Friday, February 25, 2005

One person's side-effect is another's parameter...

(Originally published on: Tue 10 of Aug, 2004)
I've been puzzling for some time over the role of side-effects in the design and development of software systems. There are a number of different flavors of side-effects in common usage, but they are most often encountered in the form of global variables.

Most competant programmers abhor global variables by tradition and bitter experience. However I've been pondering lately whether globals are terrible by nature or if their problems are an artifact of implementation.

So, what are the attributes of a global anyway? Are all globals bad or just some kinds?

Let's see...

There are static constants. What's wrong with them? Not much, except that global constants declared in separate packages can conflict, either causing compile-time errors or masking each other and causing unexpected runtime errors.

So, namespace is an issue. Specifically, the conflict between the desire to have a global namespace full of well-known entities and the desire to assemble it incrementally by composition based on input from an arbitrary set of packages that have no particular knowledge of each other.

How about global variables?

There are a number of problems typically associated with global variables, most of which are variations of one basic problem. Because the variable is global, its value can be set or read at any time from anywhere within the global scope of the system. This manifests itself as a problem with:
  • Initialization
  • Finalization (memory leakage)
  • Lost and unexpected changes (race conditions)
  • Hidden dependencies (inability to compile or run extracted code fragments)

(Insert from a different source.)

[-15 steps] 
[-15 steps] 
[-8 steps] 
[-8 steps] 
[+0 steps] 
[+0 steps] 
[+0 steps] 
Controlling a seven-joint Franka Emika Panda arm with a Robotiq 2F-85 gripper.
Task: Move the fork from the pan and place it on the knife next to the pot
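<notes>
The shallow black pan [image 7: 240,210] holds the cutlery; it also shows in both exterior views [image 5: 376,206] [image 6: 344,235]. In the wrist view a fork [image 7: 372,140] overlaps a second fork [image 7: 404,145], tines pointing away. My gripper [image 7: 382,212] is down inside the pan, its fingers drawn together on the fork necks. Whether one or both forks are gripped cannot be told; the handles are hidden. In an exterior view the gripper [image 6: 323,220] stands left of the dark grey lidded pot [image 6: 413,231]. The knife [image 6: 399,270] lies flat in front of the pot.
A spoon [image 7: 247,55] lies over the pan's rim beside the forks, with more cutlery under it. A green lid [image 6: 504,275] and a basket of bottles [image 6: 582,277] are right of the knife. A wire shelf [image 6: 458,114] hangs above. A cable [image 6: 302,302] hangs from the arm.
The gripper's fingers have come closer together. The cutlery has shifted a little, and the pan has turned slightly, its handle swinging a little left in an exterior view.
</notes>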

It is interesting to observe that both of these problems are addressed at length in other contexts. Namespace normalization and integration is widely tackled in the areas of schema integration and metadata management. The issue of race condtions surrounding access to a global is tackled by both concurrent programming groups and database engineers under the general banner of transactional or monitored access to shared resources.

Why the techniques used in these other application areas haven't been rolled back in lightweight form to improve the usefulness and safety of globals is a question I'll come back to another day. For now, it's interesting to consider the last variant problem: hidden dependencies.

Hidden dependencies commonly happen when one block of code sets a global variable under certain circumstances and another block of code reads and acts on the values of the variable in specific ways. If the first block of code changes its behavior, the second block of code may break in surprising ways. In fact, a block of code can break itself if it both reads and sets the global in an inconsistent manner during its execution.

In theory terms, what's happening in the first case is that the range of one function and the domain of a second are interlocked but there is no explicitly declared definition of the domain or range of either so it is extremely difficult to disentangle them. When considered strictly from an API perspective, both functions really have an imaginary parameter as part of their signature.
r1i = f(a, b)
r2 = f2(a, b, i)

This can also occur with local variables, when a single block of code first changes and then refers to a variable during subsequently executed lines of code. (In this case, the function's range is folded back so that it's domain interlocks with it and the function has an implicit self-dependency.) In practice, this is seldom considered to be a problem unless complex procedural logic like recursion is encountered, or if the state of the variable persists across invocations of the function.

So this leads to what I've been pondering about side-effects...

Something is an acceptible behavior if it is explicit, has a contractual definition and is introspectable. Otherwise, it is generally considered to be a side-effect. All of these characteristics of global variables that I've been talking about are well-mannered behaviors when they occur in other forms (databases, shared resources, etc.) because in those forms, the behaviors are complex enough, and occur frequently enough, that programmers are willing to spend the effort to codify contractual and introspectable definitions around them.

In the case of plain old global variables, however, they are generally used in situations where simplicity and speed of development are desirable and their implications are frequently not well-thought-out.

So that kind of leads me to the question: are there other ways to provide the benefits of explicit contractual relationshps around globals without having to force a heavyweight, design-intensive experience on the developer? Possibly by embedding the analysis in code refactoring tools rather than in runtime mechanisms?